Miami Land Gets the Money of Well-Placed Latin Americans
|August 14, 2014||Posted by Staff under Economic Principles, High Cost of Land, Inequality / Concentration|
This 2014 excerpt of Salon, Aug 10, is by Henry Grabar.
In Miami, only one in 10 new apartments is purchased as a primary residence. Apartments aren’t places to live, even a few months out of the year, or to rent. They are simply unusually shaped deposit boxes where several million dollars (or pesos, or rubles) can be left in security and secrecy.
The “safe haven effect” drives up the cost of housing. And this with an obvious threat in the form of sea-level rise and storm surges looming on the horizon.
Over the past quarter-century, the Miami skyline has grown at a cornfield pace, fueled largely by buyers from South America. Most Miamians speak Spanish at home, and the metro area has the highest share of immigrant business ownership in the country, at 45 percent. This is why the city is sometimes called the “Capital of Latin America.”
Miami’s real estate clientele are looking to move cash reserves from South America’s teetering currencies into American real estate. Only a quarter of Miami condo buyers take out mortgages, versus 70 percent nationwide.

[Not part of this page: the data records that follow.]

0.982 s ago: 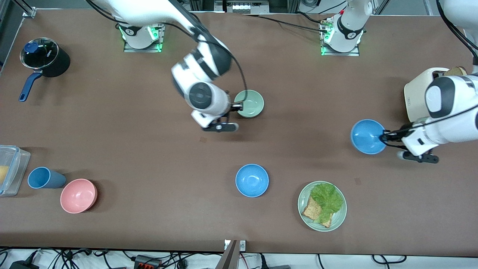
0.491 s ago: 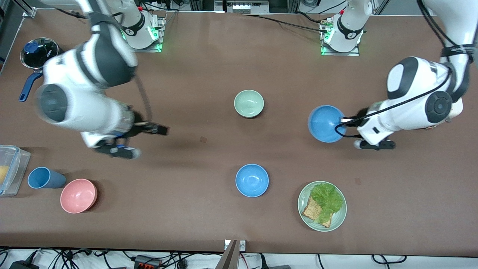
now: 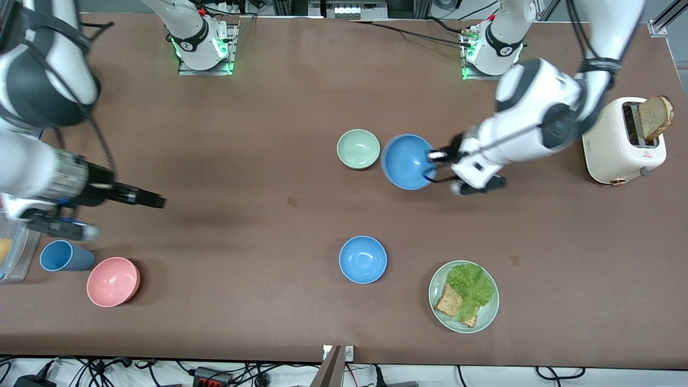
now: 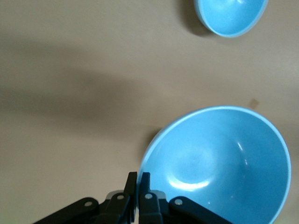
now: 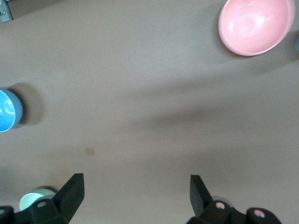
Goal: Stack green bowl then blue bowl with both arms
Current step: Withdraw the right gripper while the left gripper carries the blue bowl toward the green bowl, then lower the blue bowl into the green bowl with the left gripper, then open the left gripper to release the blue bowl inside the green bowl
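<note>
The pale green bowl (image 3: 358, 149) stands alone on the table's middle; its edge shows in the right wrist view (image 5: 32, 200). My left gripper (image 3: 432, 156) is shut on the rim of a blue bowl (image 3: 407, 161) and holds it tilted over the table, just beside the green bowl toward the left arm's end. In the left wrist view the fingers (image 4: 138, 179) pinch that bowl's rim (image 4: 219, 163). A second blue bowl (image 3: 363, 259) rests nearer the front camera (image 4: 231, 16). My right gripper (image 3: 156, 202) is open and empty (image 5: 135, 191) over bare table toward the right arm's end.
A pink bowl (image 3: 113, 281), a blue cup (image 3: 62, 256) and a clear container (image 3: 13, 242) sit at the right arm's end. A green plate (image 3: 486, 317) with lettuce and bread lies near the front edge. A toaster (image 3: 623, 140) and a black pot (image 3: 64, 83) stand by.
My right gripper has let go of the green bowl and drawn back toward the right arm's end. My left gripper has carried the blue bowl from the toaster to beside the green bowl.
</note>
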`<state>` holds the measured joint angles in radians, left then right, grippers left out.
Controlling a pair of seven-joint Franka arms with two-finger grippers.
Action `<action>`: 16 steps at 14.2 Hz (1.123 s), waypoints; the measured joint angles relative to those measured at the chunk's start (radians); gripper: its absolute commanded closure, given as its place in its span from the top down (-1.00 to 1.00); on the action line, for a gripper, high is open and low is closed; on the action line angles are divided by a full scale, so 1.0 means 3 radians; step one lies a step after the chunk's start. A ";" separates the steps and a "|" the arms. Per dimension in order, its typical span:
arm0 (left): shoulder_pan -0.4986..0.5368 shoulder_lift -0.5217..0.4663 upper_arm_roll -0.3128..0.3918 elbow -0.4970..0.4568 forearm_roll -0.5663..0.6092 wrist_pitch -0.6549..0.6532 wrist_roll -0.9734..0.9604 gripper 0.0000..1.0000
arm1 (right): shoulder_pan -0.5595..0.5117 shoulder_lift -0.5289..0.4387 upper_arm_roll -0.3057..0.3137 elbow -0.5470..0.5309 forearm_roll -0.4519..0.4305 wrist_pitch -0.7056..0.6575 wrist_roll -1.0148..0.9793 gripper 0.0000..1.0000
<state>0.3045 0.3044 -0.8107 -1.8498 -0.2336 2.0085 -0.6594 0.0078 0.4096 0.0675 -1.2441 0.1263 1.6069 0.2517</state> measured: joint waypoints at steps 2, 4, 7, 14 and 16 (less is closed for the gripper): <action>-0.0156 -0.0032 -0.0097 -0.0194 0.0001 0.0301 -0.0239 -0.98 | -0.0082 -0.0124 -0.0098 -0.0026 -0.0131 -0.0043 -0.0325 1.00; -0.0359 -0.0083 -0.0106 -0.0527 0.0096 0.0746 -0.0413 -0.98 | -0.0115 -0.0241 -0.0240 -0.0086 -0.0205 -0.0051 -0.0596 1.00; -0.0517 -0.0084 -0.0104 -0.0866 0.0372 0.1060 -0.0592 -0.98 | -0.0166 -0.0406 -0.0362 -0.0152 -0.0222 -0.0061 -0.0873 1.00; -0.0614 0.0256 -0.0087 -0.0900 0.1517 0.1183 -0.1371 -0.98 | -0.0191 -0.0810 -0.0367 -0.0702 -0.0352 -0.0108 -0.0932 1.00; -0.0611 0.0398 -0.0077 -0.0845 0.1551 0.1194 -0.1372 -0.98 | -0.0191 -0.1023 -0.0367 -0.1062 -0.0354 0.0106 -0.0932 1.00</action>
<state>0.1212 0.4237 -0.8338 -2.1032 0.2316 2.3668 -1.0709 -0.0495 0.1029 -0.0425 -1.5626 0.0203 1.6386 -0.0280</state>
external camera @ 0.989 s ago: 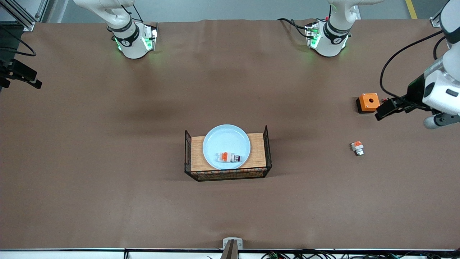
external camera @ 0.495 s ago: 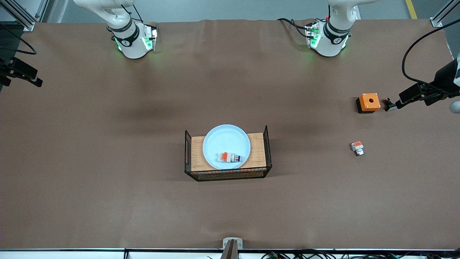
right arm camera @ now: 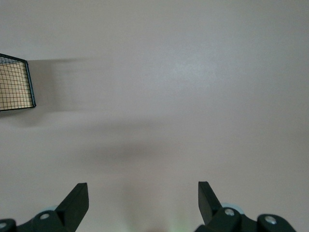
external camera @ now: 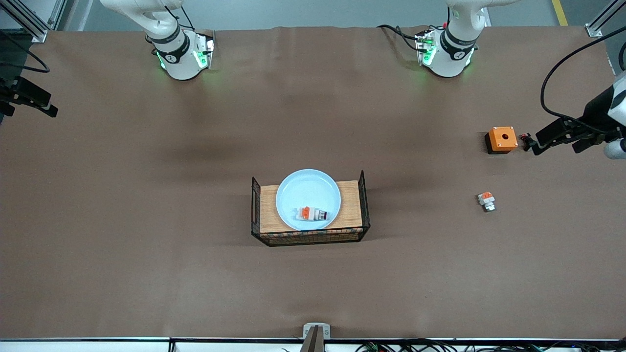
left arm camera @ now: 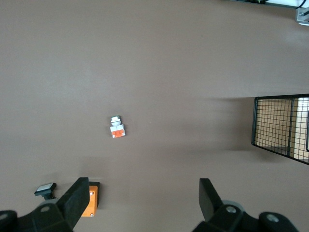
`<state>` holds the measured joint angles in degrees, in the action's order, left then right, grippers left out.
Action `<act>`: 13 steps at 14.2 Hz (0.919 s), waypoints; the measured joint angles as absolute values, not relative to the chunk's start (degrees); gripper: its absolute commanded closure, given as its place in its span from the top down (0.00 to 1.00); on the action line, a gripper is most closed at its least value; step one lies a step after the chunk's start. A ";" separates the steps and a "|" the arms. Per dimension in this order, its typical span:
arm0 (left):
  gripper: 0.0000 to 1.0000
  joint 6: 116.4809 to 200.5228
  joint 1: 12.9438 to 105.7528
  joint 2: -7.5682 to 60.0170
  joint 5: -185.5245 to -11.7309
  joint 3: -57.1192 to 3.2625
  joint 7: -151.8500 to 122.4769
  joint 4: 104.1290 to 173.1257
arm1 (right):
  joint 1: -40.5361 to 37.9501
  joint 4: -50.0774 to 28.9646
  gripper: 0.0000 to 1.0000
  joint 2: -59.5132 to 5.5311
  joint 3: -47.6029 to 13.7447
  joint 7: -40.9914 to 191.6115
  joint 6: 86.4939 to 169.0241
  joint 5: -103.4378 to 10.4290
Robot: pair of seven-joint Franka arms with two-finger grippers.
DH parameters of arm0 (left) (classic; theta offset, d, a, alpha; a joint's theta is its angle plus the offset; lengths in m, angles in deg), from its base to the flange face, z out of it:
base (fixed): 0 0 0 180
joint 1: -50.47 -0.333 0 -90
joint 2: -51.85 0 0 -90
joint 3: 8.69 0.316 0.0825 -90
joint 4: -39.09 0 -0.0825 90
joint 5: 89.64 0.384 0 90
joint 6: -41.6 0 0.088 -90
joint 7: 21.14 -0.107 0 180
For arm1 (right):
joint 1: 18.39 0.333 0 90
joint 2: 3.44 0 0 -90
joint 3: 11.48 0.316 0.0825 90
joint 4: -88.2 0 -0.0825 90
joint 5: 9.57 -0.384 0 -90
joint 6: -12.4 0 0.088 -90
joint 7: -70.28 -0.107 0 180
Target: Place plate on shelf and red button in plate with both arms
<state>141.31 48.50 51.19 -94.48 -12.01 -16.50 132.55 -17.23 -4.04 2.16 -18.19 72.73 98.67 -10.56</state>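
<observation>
The pale blue plate [external camera: 308, 198] sits on a wooden tray with wire-mesh ends [external camera: 359, 205] near the middle of the table [external camera: 146, 244], and the red button [external camera: 313, 213] lies on its side in the plate. The left gripper [left arm camera: 142, 203] hangs released and empty over the left arm's end of the table, near an orange box [external camera: 501, 139] and a small white-and-orange part [external camera: 486, 201]. The right gripper [right arm camera: 142, 203] hangs released and empty over bare table at the right arm's end.

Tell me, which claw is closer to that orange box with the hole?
The left. The left claw hangs open just beside the orange box, toward the left arm's end; the right claw, also open, is up over bare table.
</observation>
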 measured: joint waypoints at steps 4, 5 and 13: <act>1.00 141.01 52.82 51.11 -94.48 -6.74 -16.51 132.06 | -16.57 -4.10 1.00 2.16 -18.01 72.85 98.69 -10.59; 1.00 140.66 52.82 51.14 -94.48 -6.61 -16.51 132.02 | -16.50 -4.12 1.00 2.16 -18.01 72.85 98.69 -10.59; 1.00 138.13 52.83 53.62 -94.47 -6.32 -16.51 131.81 | -16.51 -4.29 1.00 2.16 -18.37 74.30 98.69 -10.59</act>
<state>138.13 52.83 53.62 -94.47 -6.32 -16.51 131.81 -16.51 -4.29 2.16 -18.37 74.30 98.69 -10.59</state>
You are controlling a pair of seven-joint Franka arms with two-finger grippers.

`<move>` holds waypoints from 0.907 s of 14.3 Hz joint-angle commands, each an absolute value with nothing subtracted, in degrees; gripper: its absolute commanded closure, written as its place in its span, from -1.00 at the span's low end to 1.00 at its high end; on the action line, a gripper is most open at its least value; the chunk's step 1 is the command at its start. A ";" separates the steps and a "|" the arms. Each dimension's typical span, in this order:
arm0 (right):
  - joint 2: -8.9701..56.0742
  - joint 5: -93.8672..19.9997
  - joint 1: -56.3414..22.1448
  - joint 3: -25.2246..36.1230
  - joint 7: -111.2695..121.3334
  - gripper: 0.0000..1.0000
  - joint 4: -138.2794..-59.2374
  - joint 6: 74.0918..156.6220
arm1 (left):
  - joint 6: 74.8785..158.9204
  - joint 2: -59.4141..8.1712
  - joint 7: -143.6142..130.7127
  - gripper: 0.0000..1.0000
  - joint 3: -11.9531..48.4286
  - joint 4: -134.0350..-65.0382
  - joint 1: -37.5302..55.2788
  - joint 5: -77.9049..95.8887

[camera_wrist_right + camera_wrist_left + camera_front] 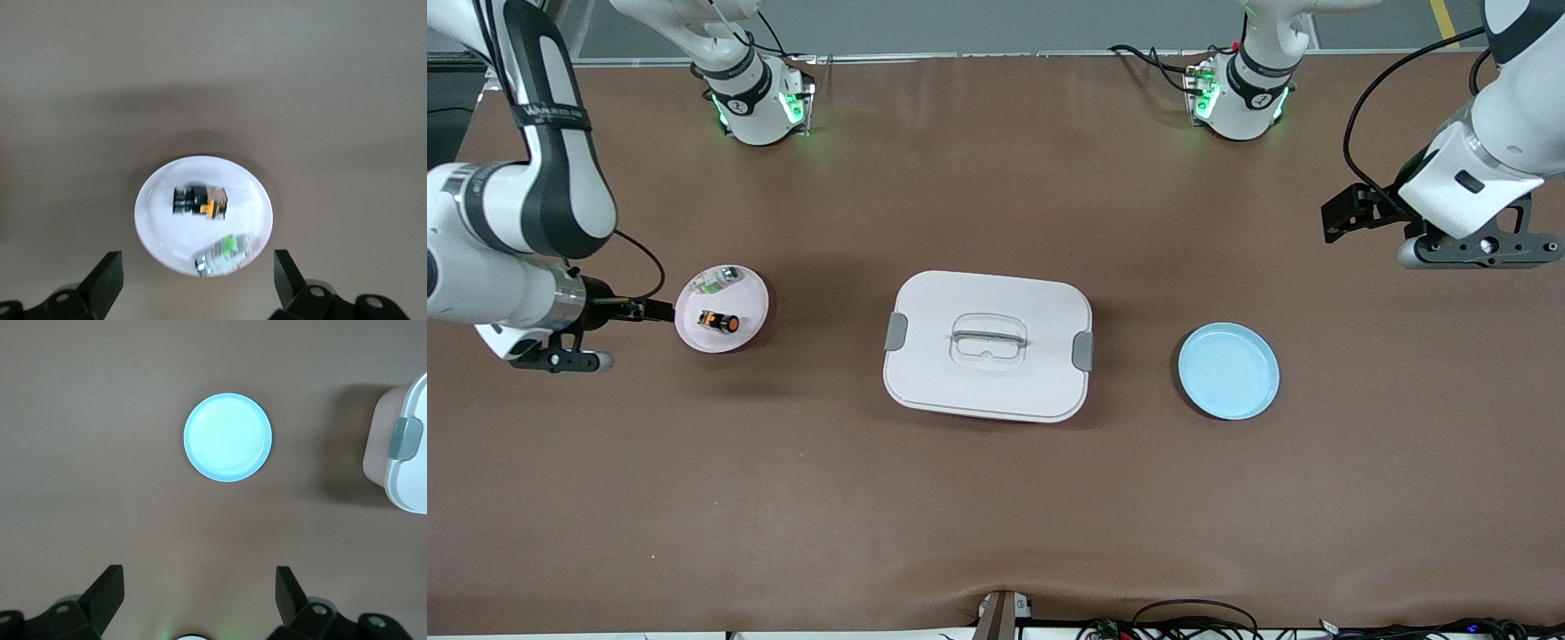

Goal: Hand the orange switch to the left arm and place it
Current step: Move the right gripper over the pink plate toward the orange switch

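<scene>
box (pixel 996 391), white and clasped, sits lowest in the centre of the frame on the brown table (pixel 996 516), squarely between pickup and drop-off. at mid-height toward the right arm's end, the right claw (pixel 654 310) hovers over the table just beside the pink plate (pixel 749 298), fingers spread wide and holding nothing. the orange switch (pixel 719 322) lies on its side on that plate, apart from a whitish-green part (pixel 719 281) near the plate's rim. past the box, the blue plate (pixel 1227 371) lies bare. in the upper corner at the left arm's end, the left claw (pixel 1343 218) waits over open table, also wide and empty. the pickup looks to be the step in hand: the right claw should centre over the switch's black body, close across its width, stay off the green part, then lift high enough to pass over the box lid and its handle.
</scene>
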State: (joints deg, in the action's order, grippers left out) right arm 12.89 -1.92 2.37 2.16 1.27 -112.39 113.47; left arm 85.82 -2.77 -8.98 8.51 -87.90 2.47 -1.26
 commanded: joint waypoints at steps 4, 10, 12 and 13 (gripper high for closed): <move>9.75 -7.02 2.81 1.58 0.79 -1.00 -125.93 126.02 | 87.80 -2.81 -8.88 -1.00 8.70 -88.51 2.46 -1.85; 11.60 -7.21 2.72 1.67 1.58 -1.00 -127.62 131.12 | 87.98 -3.51 -8.88 -1.00 8.70 -88.51 1.94 -1.85; 12.83 -7.21 2.72 1.67 1.58 -1.00 -127.62 132.10 | 88.07 -3.95 -8.88 -1.00 8.70 -88.51 1.93 -1.85; 13.53 -7.21 2.72 1.67 1.58 -1.00 -127.62 132.88 | 88.24 -3.96 -8.88 -1.00 8.70 -88.51 1.93 -1.85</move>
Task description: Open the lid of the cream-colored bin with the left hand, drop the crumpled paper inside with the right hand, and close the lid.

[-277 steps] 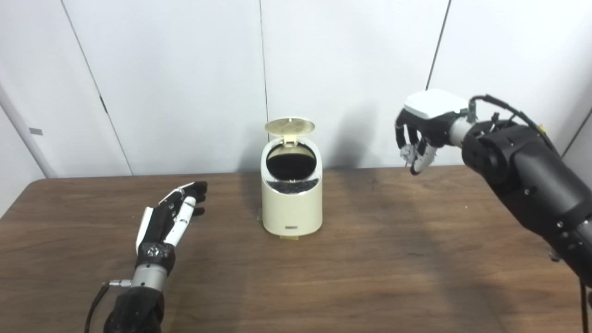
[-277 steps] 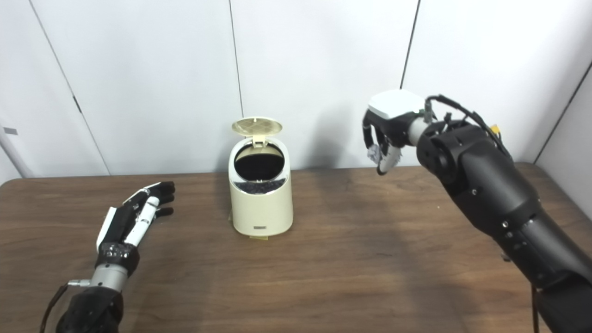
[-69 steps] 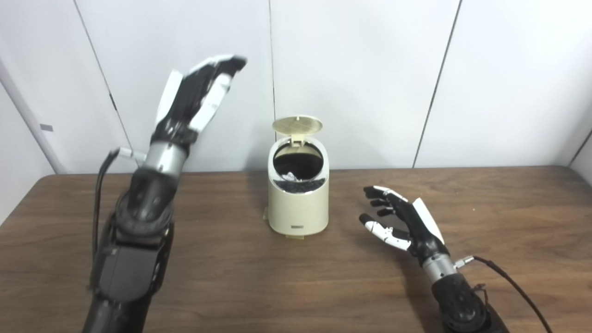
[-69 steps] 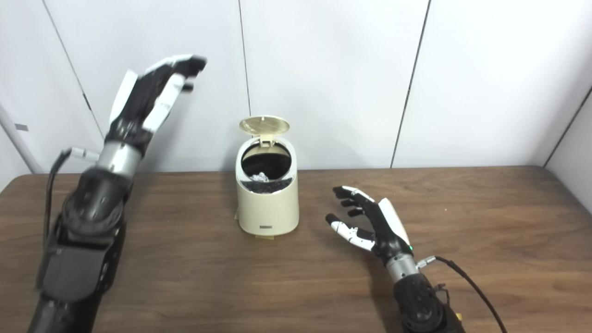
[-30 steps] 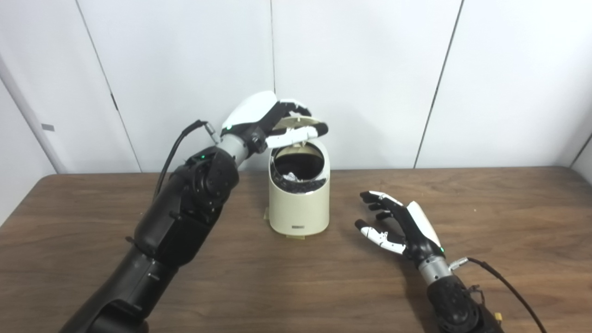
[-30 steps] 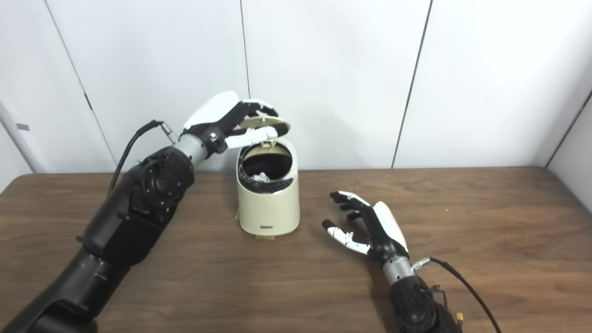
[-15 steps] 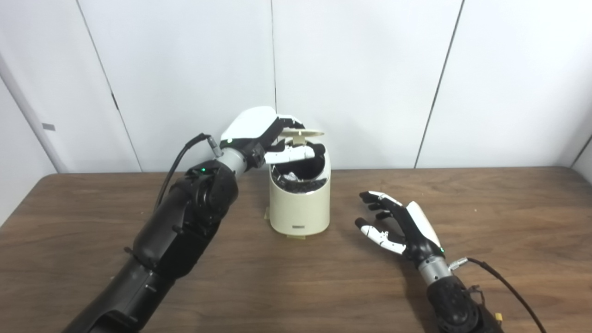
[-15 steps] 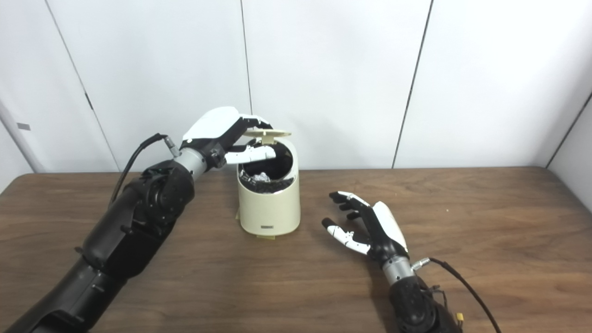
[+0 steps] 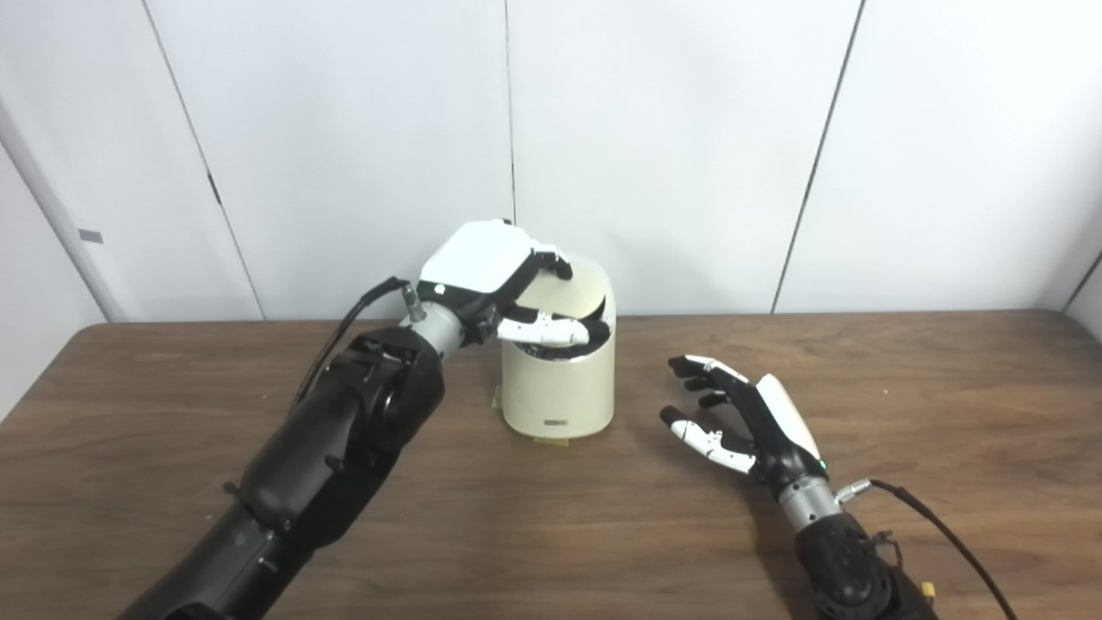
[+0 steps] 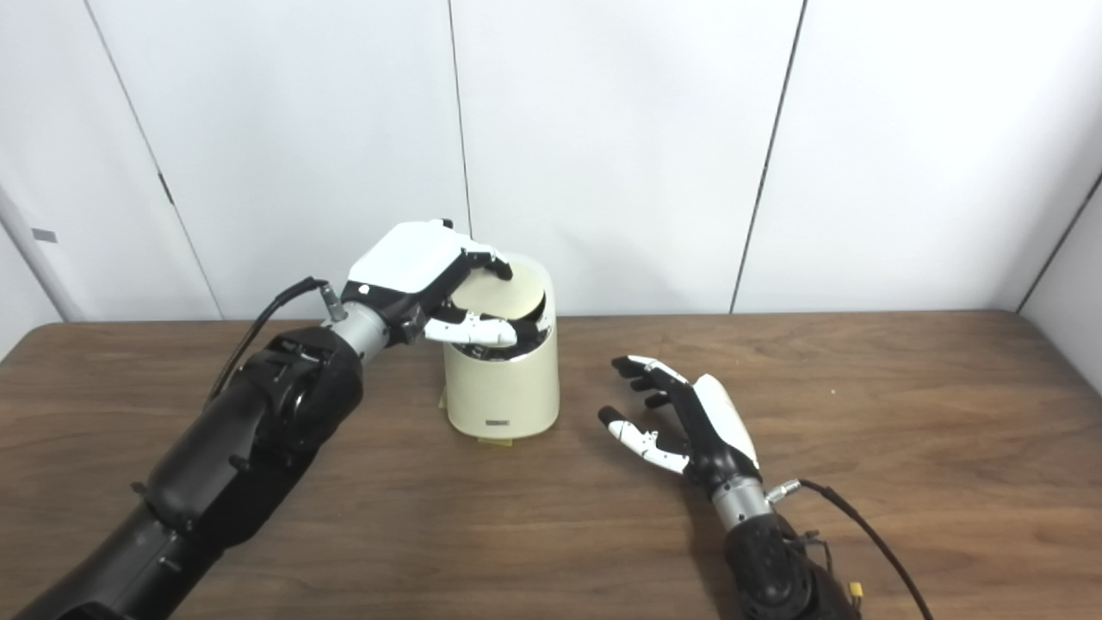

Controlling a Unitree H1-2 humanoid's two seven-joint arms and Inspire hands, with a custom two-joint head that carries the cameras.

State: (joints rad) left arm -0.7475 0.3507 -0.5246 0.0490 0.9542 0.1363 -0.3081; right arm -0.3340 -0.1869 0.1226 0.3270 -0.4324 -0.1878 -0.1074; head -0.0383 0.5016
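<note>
Lid (image 9: 568, 291) now nearly shut on bin (image 9: 558, 383), left hand (image 9: 495, 280) clasping it; right hand (image 9: 749, 424) spread empty

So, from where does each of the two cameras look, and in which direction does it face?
Left eye view: on the head, looking forward and down at the table and white wall; the bin sits just right of centre. Both arms enter from below, the left hand on the lid, the right hand open beside the bin.
Right eye view: beside it, a little to the right, so the bin appears left of centre.
Both share the bin, lid, hands, table and wall.
</note>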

Bank tellers don’t receive a commission on the deposits they accept, so they are more likely to ask questions of a dubious customer than a real estate agent, who stands to make a huge commission on a multimillion-dollar luxury condo deal.
The average price of a unit in a current selling project is $662,439. It’s not pocket change; but it’s also less than half the average condo price in Manhattan. Median sale prices in San Francisco recently topped $1 million.
Is it crazy to add 23,000 units – the crop of the current cycle – to a market with scant local demand, in a metro area with the highest foreclosure rate in the United States? Is downtown Miami a bubble?
Ed. Notes: If only those foreigners would plow their surplus back into their own nations to win economic justice there, so they would not have to flee or to send their money into exile. But the money was probably ill-gotten gains in the first place, so it would not belong to the sort of person interested in either justice or his homeland.
If Miami could control its realtors, it could control its development fate: keep its housing affordable and its neighborhoods intact. How? By taxing land. Then land could not be such a safe haven.
Heck, the city could even get rid of all the other dumb taxes on buildings, sales, and incomes. After that, people would not come for the wrong reasons but to live in justice. And Miami could export a model that benefits everybody — geonomics.